WHAT YOU HAVE TO DO: From the records below, extract only the lines running from the line with "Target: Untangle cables" to the line with "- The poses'", both lines included, reproducing them exactly.

Stored entries:
══════════════════════════════

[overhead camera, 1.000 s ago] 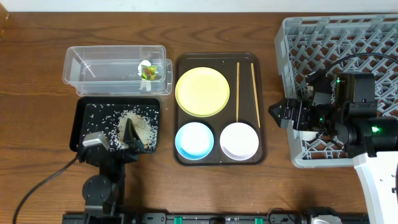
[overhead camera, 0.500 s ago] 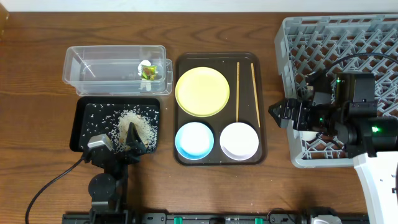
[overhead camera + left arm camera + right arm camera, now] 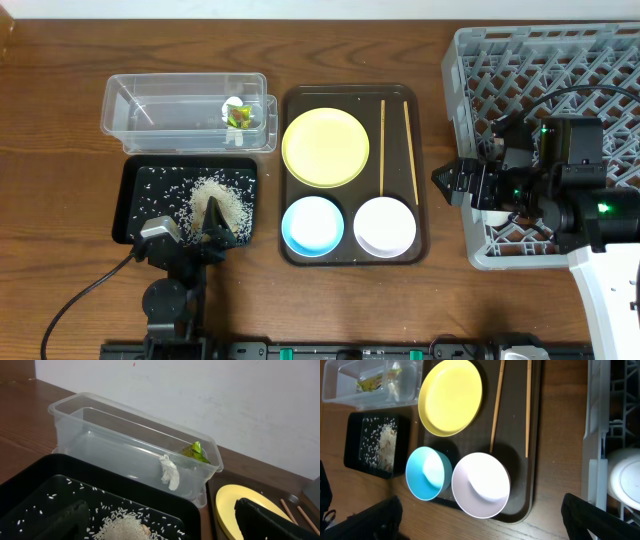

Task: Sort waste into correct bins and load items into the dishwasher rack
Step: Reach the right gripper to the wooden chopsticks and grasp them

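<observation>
The clear tub (image 3: 170, 105) holds the green-and-yellow wrapper (image 3: 240, 115) and the white scrap (image 3: 170, 472). The wrapper also shows in the left wrist view (image 3: 196, 451). The black tray (image 3: 140, 195) holds a heap of rice (image 3: 225, 203). My left gripper (image 3: 190, 232) is open and empty over this tray's front edge, with the rice (image 3: 125, 525) between its fingers (image 3: 165, 527). The yellow plate (image 3: 325, 147), blue bowl (image 3: 313, 225), white bowl (image 3: 385, 226) and chopsticks (image 3: 382, 140) lie on the brown serving tray. My right gripper (image 3: 448, 185) is open and empty at the grey rack's (image 3: 560, 70) left wall.
The brown serving tray (image 3: 425, 240) lies between the bins and the rack. In the right wrist view the white bowl (image 3: 481, 485) and blue bowl (image 3: 427, 474) lie just ahead of the open fingers (image 3: 485, 522). The right arm's body covers the rack's front part.
My left gripper has drawn back a little toward the table's front edge, away from the rice heap. The right arm and all objects are still.
</observation>
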Controlling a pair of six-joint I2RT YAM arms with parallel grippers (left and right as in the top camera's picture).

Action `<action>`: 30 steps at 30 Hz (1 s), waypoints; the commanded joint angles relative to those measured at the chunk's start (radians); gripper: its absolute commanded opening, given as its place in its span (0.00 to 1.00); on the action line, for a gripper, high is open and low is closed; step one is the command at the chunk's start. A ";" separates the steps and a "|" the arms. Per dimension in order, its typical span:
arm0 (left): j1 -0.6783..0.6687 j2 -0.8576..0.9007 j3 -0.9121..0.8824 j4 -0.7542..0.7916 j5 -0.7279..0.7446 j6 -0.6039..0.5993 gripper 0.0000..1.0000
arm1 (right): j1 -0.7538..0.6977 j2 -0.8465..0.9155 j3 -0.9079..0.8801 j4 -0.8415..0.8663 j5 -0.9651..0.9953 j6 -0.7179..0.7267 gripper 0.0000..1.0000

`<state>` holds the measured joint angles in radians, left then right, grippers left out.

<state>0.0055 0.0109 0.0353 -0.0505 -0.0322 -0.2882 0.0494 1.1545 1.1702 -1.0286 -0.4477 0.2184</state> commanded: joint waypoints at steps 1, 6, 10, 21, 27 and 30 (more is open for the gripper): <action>0.005 -0.006 -0.031 -0.018 -0.001 -0.005 0.95 | 0.010 -0.003 0.013 0.000 0.003 -0.010 0.99; 0.005 -0.006 -0.031 -0.018 -0.001 -0.005 0.95 | 0.010 -0.003 0.013 0.114 -0.014 0.120 0.99; 0.005 -0.006 -0.031 -0.019 -0.001 -0.005 0.95 | 0.074 0.023 0.013 0.163 -0.010 0.155 0.99; 0.005 -0.006 -0.031 -0.019 -0.001 -0.005 0.95 | 0.298 0.305 0.013 0.349 0.311 0.120 0.84; 0.005 -0.006 -0.031 -0.019 -0.001 -0.005 0.95 | 0.296 0.520 0.013 0.513 0.318 0.179 0.49; 0.005 -0.006 -0.031 -0.019 -0.001 -0.005 0.95 | 0.296 0.620 0.013 0.604 0.320 0.186 0.44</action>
<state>0.0055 0.0109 0.0349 -0.0502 -0.0322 -0.2882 0.3370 1.7084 1.1728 -0.4599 -0.1505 0.3836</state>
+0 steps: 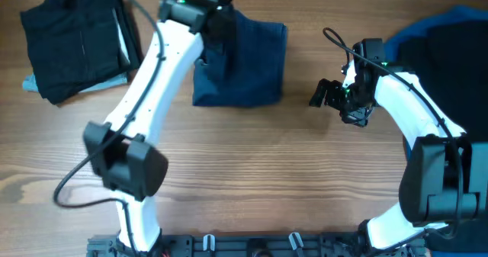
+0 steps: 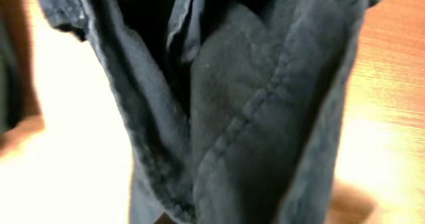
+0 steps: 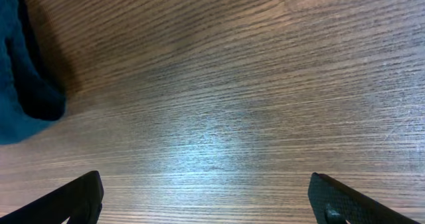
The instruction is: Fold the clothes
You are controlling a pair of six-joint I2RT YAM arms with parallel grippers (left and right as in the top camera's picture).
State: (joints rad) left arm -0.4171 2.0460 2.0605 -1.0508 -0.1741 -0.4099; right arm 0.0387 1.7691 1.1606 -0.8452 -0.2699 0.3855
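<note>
The navy shorts-like garment (image 1: 244, 66) lies folded into a rough square at the back middle of the table. My left gripper (image 1: 216, 30) is at its back left edge. In the left wrist view the navy fabric (image 2: 265, 117) fills the frame right up to the camera, with seams and folds hanging down; it hides the fingers, which seem shut on it. My right gripper (image 1: 324, 95) is open and empty over bare wood to the right of the garment, its fingers wide apart in its wrist view (image 3: 206, 204). The garment's edge (image 3: 20, 71) shows there at the left.
A folded black garment (image 1: 76, 40) sits at the back left on a light blue one (image 1: 30, 83). A pile of bright blue (image 1: 457, 20) and black (image 1: 450, 66) clothes lies at the back right behind my right arm. Bare wood table (image 1: 267, 173) spans the front.
</note>
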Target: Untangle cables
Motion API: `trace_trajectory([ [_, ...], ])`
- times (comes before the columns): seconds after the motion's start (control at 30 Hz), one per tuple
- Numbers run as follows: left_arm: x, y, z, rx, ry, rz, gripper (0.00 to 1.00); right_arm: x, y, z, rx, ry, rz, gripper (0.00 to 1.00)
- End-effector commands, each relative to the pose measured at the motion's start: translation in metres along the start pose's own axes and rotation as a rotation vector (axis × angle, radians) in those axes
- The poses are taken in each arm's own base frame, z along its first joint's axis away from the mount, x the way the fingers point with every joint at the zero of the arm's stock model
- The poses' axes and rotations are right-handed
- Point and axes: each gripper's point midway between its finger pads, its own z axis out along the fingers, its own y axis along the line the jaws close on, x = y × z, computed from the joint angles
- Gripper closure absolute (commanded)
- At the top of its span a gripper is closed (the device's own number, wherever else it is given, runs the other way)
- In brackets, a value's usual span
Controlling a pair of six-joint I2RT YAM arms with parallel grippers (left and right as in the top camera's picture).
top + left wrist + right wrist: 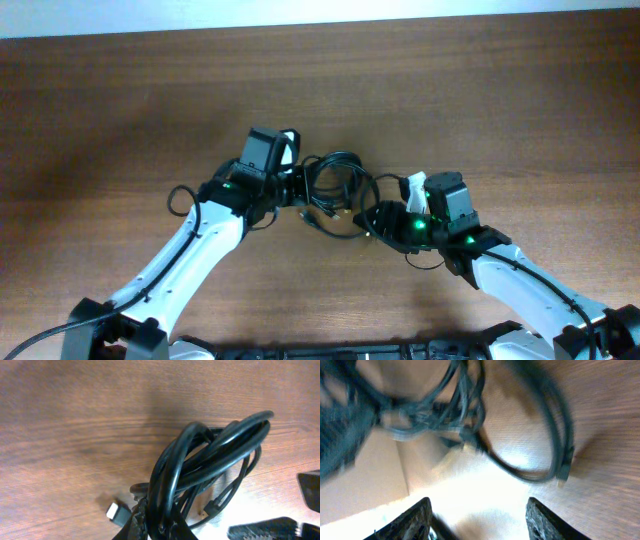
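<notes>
Brown wood-grain desk [480,90] spreads wide around the work, ending in a pale strip [300,15] at 12 o'clock. At its middle lie the cables [333,185], a knot of black loops with a silver-tipped plug [112,511] poking out.

Our left end effector [292,186] meets the bundle from 9 o'clock, and in its wrist view it looks clamped on several strands at once. Our right end effector [477,520] sits at 4 o'clock of the knot, fingers apart, nothing between them.

We judge that pulling now could tighten the knot or drag the whole bundle, since nothing anchors the other side. With both arms so near each other, they could also collide.

We see open desk at 12, 9 and 3 o'clock; toward 6 o'clock the arms crowd the space.
</notes>
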Motion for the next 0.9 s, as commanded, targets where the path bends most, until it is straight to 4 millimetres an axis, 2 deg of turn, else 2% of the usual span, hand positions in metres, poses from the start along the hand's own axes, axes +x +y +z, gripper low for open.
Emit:
trace_trajectory([
  [0.0,0.0,0.004,-0.005,0.005,0.009,0.153,1.0,0.022,0.023,-0.004,-0.139,0.117,-0.261,0.42],
  [0.13,0.023,-0.01,-0.007,0.116,0.103,0.347,1.0,0.023,0.034,-0.014,-0.236,0.136,-0.36,0.4],
  [0.2,0.039,-0.021,-0.011,0.211,0.157,0.442,1.0,0.01,0.038,-0.025,-0.289,0.097,-0.402,0.37],
  [0.27,0.048,-0.022,-0.013,0.236,0.188,0.487,1.0,-0.005,0.043,-0.037,-0.34,0.048,-0.43,0.36],
  [0.37,0.051,-0.018,-0.013,0.223,0.203,0.487,1.0,-0.027,0.053,-0.058,-0.408,-0.041,-0.504,0.3],
  [0.43,0.051,-0.019,-0.013,0.227,0.203,0.487,1.0,-0.039,0.052,-0.062,-0.394,-0.102,-0.572,0.28],
  [0.57,0.05,-0.021,-0.013,0.234,0.197,0.489,1.0,-0.041,0.045,-0.058,-0.346,-0.128,-0.628,0.28],
  [0.7,0.051,-0.042,-0.019,0.362,0.184,0.49,1.0,-0.032,0.031,-0.04,-0.25,-0.094,-0.616,0.28],
  [0.77,0.049,-0.047,-0.02,0.385,0.175,0.494,1.0,-0.026,0.033,-0.033,-0.238,-0.078,-0.632,0.28],
  [0.8,0.051,-0.052,-0.022,0.421,0.177,0.493,1.0,-0.026,0.03,-0.028,-0.202,-0.084,-0.64,0.32],
  [0.87,0.053,-0.057,-0.025,0.455,0.182,0.489,1.0,-0.029,0.027,-0.023,-0.155,-0.099,-0.647,0.53],
])
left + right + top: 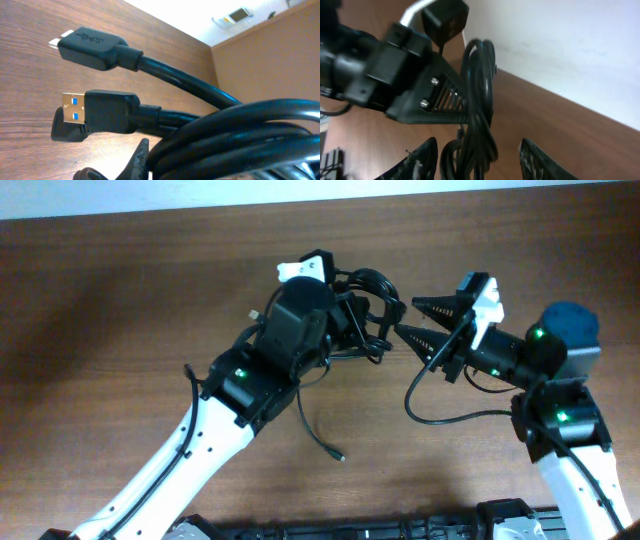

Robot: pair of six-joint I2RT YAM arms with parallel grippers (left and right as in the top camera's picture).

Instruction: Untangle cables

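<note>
Overhead: tangle of thin black rubber-coated cables (378, 290) held off the brown wood-grain surface (120, 300) by L gripper (352, 320), clenched on the bundle, w/ one loose tail (318, 435) trailing onto the surface; R gripper (405, 316) just beside the bundle, jaws apart. L wrist: two plug ends stick out free of the coil, a flat black micro-B plug (92, 46) above a black USB-A plug w/ blue insert (100, 111). R wrist: a cable loop hangs between the spread fingers, nothing pinched, so step looks like picking a strand; next move prob. needs R to close on that loop alone and draw it away from L w/o tightening the knot.
</note>
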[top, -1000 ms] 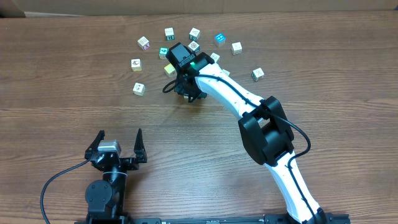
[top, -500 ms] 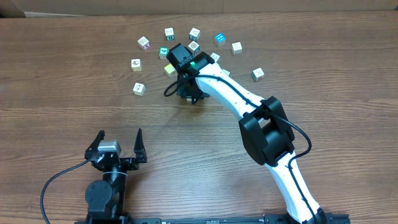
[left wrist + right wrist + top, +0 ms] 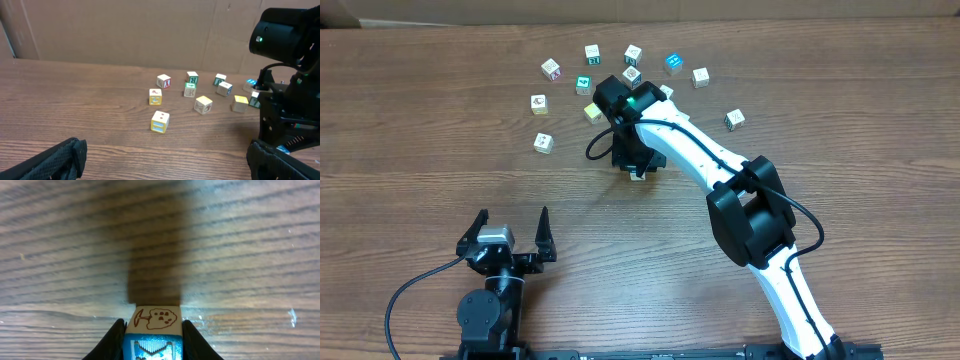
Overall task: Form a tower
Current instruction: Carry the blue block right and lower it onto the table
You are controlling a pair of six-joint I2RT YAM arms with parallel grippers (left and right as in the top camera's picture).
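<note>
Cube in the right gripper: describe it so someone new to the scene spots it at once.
Follow the white right arm across the wooden table to its gripper, just nearer the robot than the loose cubes. The cube sits clamped in that gripper. Alone among them it is held, white top with a red sketch, blue face beneath.

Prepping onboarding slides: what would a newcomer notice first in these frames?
The white right arm stretched across the table, right gripper clamped on a cube with a red drawing on white. Beyond it, loose cubes lie scattered at the far side; the left gripper sits open, near left.
</note>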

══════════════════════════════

RESPONSE BOX:
Target: Untangle cables
Motion API: `trace_trajectory([ [_, ...], ])`
- times (comes before the columns): seconds after the motion's start (control at 30 Hz), one per tuple
- Numbers run as follows: left_arm: x, y, z, rx, ry, rz, gripper (0.00 to 1.00); right_arm: x, y, z, rx, ry, rz, gripper (0.00 to 1.00)
- End-effector commands, each relative to the pose measured at the motion's start: translation in metres along the start pose's own axes and rotation as a rotation vector (axis × angle, radians) in those axes
- The poses are taken in each arm's own base frame, z along its first joint's axis away from the mount, x the way the fingers point with every joint at the zero of the arm's stock model
- The poses' axes and rotations are right-handed

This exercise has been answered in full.